Wer hätte das gedacht? Ein Interview mit Stibbe ist schwer zu kriegen. Ausgerechnet der Kinderbetreuer von Schloss Einstein hat niemals Zeit. Warum das so ist? Das haben wir uns auch gefragt.
Eigentlich war das Interview mit Stibbe ja schon im egapark geplant. Aber irgendwie kam es nicht dazu. Wie Phoenix aus der Asche tauchte er kurz auf und war wenig später schon wieder weg. Also treffen wir uns im alten Schauspielhaus. Hier ist er am liebsten. „Der Drehort ist authentisch und nicht aus Pappe, anders als im Studio.

Das Haus hat Atmosphäre, auch wenn es lange leer stand“, sagt er. Draußen ist es kalt und regnerisch. Tee geht heute besonders gut am Imbisswagen. Die Kälte kriecht schnell in die Knochen, egal ob Darsteller, Kameramann oder Beleuchter. Während die Hauptdarsteller vor der Kamera einer kleinen Katze nachstellen, sitzen wir im Warmen – zum Glück. Es ist nur ein kleiner Raum, aber er ist gemütlich eingerichtet. Eine Couch steht auf einem kleinen kuscheligen Teppich. Überall stehen Brettspiele herum. An den kargen Wänden hängt ein Bild von Super-Stibbi. Auf die kraftvolle Statur von Superman haben die Kids seinen Kopf geklebt. „Das haben mir die Kinder voriges Jahr zur Hochzeit geschenkt“, erzählt der 46-Jährige.
Überall hängen Zeichnungen, die in den Drehpausen entstanden sind. Urlaubskarten, sogar Briefe von Ehemaligen hängen hier – alles für Stibbe. Von Ruth Schönherr (spielte Li-Ming Schumann) zum Beispiel oder auch von Marie Borchardt (Pippi Pigalke). Gern kommen sie immer mal wieder vorbei, um ihren Stibbe ganz fest zu drücken. Wie es aussieht, ist der Kinderbetreuer der geheime Star hinter den Kulissen von Schloss Einstein.

Auf die Frage, woher er seinen Spitznamen hat, grinst er. „Das ist mein Name: Steffen Stibbe“, sagt er und flitzt schon wieder weg.
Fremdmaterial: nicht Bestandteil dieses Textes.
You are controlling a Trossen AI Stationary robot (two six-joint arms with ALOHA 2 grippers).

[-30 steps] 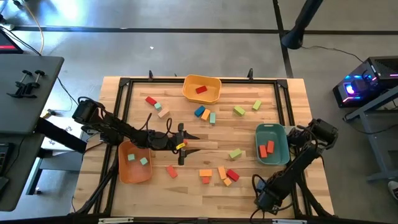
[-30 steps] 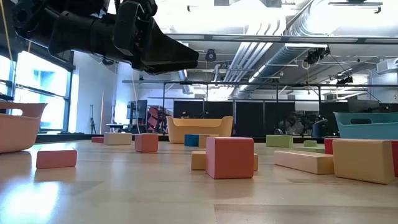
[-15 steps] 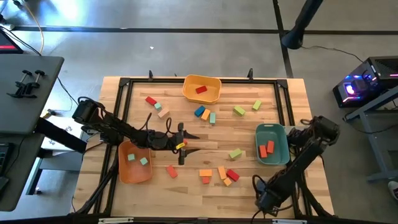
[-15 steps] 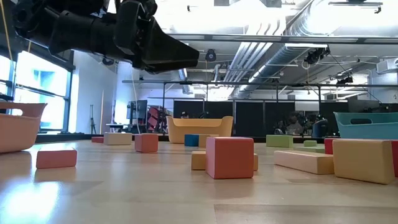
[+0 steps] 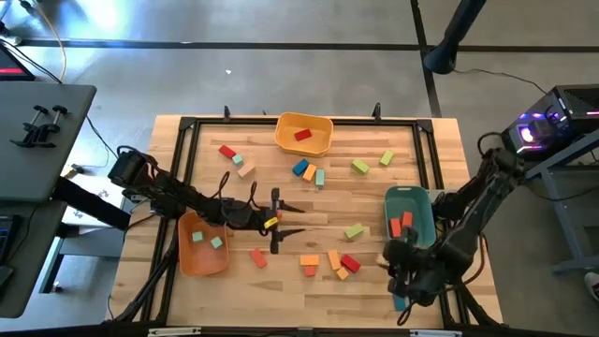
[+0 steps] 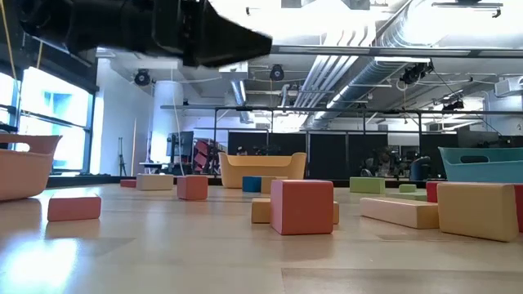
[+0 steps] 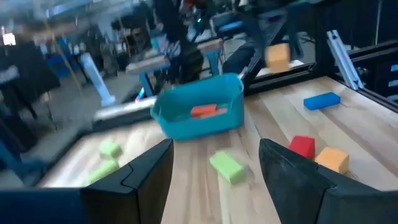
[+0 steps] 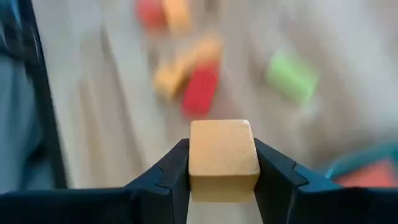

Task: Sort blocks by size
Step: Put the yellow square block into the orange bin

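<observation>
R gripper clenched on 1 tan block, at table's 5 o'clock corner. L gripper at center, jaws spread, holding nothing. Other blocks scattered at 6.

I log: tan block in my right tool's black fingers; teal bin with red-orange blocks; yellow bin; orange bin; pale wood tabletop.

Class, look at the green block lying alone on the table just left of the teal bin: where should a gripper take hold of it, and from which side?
Grip the green block across its two long faces, from straight above. It lies flat, with bare table around it.
</observation>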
Eine Szene ist beendet und er muss mal schnell nach Hanna-Sophie Stötzel (Nele) sehen. Woher er das weiß, obwohl wir im kleinen Kämmerlein sitzen? Das Funkgerät hat es ihm verraten. Es ist sein ständiger Begleiter. Damit weiß er immer, was gerade wo abgeht, auch wenn er mal nicht direkt am Set ist. Das muss er auch. Schließlich ist er quasi der „Filmpapa“ und vertritt die Eltern vor Ort. Kommen die Darsteller zum Set, ist Stibbe immer der erste, der sie begrüßt. Er schaut, dass die Kinder rechtzeitig in die Maske und ins Kostüm kommen, hat den Drehplan immer im Blick. „Wenn ich etwas verschlafe, dann hängen wir vielleicht zehn Minuten“, sagt er und erklärt, dass jede Verzögerung Gift für den Drehablauf ist.
Stibbe ist schon fast von Anfang an dabei, zumindest, seitdem in Erfurt gedreht wird. Ganz früher hat er mal Möbel restauriert, aber davon kann man leider nicht leben. Und so arbeitete er viele Jahre als Jugendbetreuer bei der Stadt, wechselte 2008 zu Saxonia Media. „Am Ende haben mich die Kids damals auch gecastet, ich habe die Betreuung für eine Weile auf Probe übernommen. Es war also auch für mich eine spannende Zeit und am Ende war ich froh, als sie sich für mich entschieden haben“, sagt er.
Was ein Kinderbetreuer so macht? Ziemlich viel, wenn man es genau nimmt. Er geht mit ihnen den Text durch und nimmt sie auch mal in den Arm, dann, wenn es mal nicht so läuft. Bei allen Problemen, ob groß oder klein, ist Stibbe für die Darsteller da. Wenn es kalt ist, zaubert er aus dem Nichts eine dicke Jacke hervor. Bei Sonne achtet er darauf, dass sie keinen Sonnenbrand bekommen. Er klopft die Darsteller auf ihren Text ab, bevor es zum Schauspielcoach geht, versorgt sie mit Essen und Trinken. Er hilft bei den Hausaufgaben oder hört auch einfach mal nur zu. Denn alle haben neben Schloss Einstein noch ein anderes Leben und manchmal kommen die Freunde einfach zu kurz. An manchen Tagen sind es 22 Kinder, die er unter seinen Fittichen hat. Im Normalfall sind es 17 Darsteller. Das ist auch nicht gerade wenig.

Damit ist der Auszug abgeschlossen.